→ WHAT YOU NEED TO DO:
Check every line of the entries for "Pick", and copy the lines that hold it.

→ MATERIAL SHOWN:
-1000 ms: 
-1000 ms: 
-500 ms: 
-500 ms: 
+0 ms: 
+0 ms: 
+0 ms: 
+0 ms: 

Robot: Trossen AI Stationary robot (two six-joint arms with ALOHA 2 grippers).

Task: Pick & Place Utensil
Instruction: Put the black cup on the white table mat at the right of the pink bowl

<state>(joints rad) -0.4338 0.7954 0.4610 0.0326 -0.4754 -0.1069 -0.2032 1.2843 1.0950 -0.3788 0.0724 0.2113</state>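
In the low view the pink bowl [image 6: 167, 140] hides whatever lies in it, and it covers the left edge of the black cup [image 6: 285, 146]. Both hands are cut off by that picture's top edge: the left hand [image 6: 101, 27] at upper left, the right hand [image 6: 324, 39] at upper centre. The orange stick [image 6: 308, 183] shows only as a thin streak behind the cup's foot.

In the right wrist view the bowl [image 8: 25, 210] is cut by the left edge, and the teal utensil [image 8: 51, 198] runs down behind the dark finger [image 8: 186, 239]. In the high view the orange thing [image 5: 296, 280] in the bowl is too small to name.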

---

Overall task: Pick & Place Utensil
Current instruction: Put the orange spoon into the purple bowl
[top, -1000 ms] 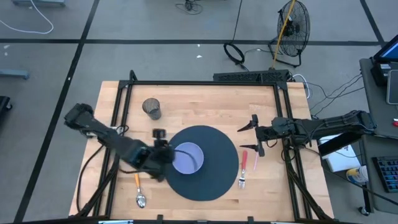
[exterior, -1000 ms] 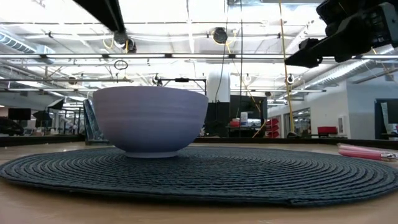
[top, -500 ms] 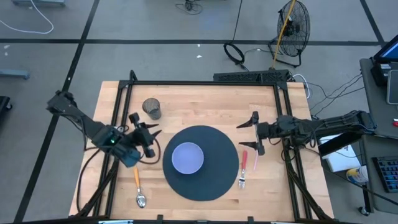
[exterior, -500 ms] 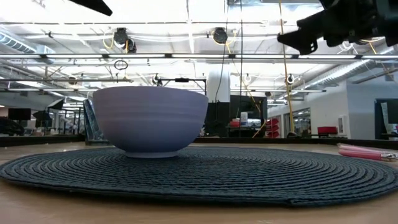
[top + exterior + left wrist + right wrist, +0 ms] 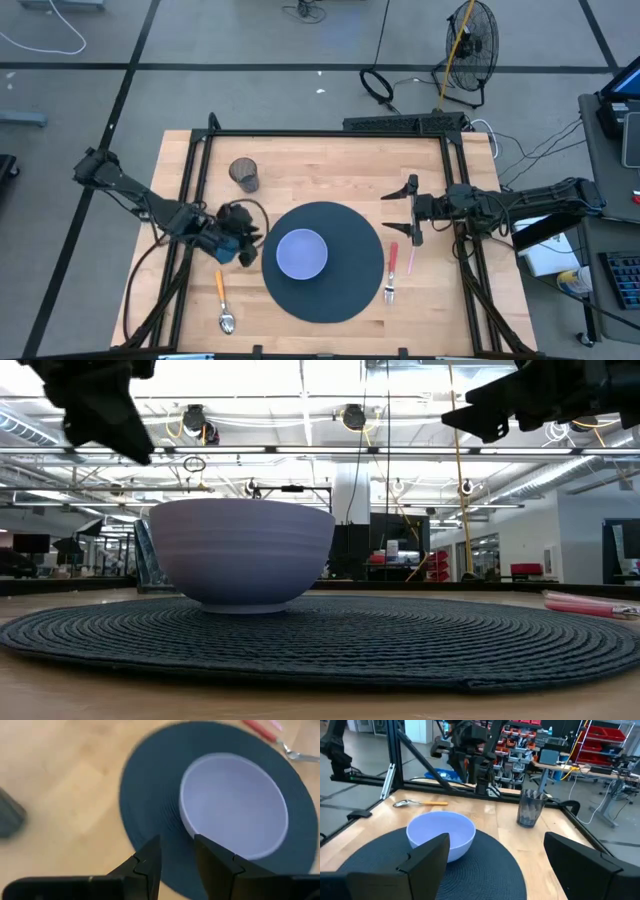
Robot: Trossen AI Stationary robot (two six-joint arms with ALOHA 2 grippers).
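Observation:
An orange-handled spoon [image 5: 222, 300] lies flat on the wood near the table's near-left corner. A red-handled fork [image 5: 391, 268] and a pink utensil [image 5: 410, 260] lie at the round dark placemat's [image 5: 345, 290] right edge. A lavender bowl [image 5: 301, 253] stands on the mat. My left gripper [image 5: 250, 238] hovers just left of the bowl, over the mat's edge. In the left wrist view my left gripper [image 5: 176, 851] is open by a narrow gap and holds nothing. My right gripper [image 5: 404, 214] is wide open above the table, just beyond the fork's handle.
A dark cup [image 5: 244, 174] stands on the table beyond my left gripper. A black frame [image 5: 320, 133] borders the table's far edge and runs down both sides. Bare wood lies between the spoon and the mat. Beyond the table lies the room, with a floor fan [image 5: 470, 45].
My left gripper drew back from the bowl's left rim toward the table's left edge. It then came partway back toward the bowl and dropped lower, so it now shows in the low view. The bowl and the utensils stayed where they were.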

→ EXERCISE SOLUTION:
Task: Pick & Place Utensil
Overall task: Pick & Place Utensil

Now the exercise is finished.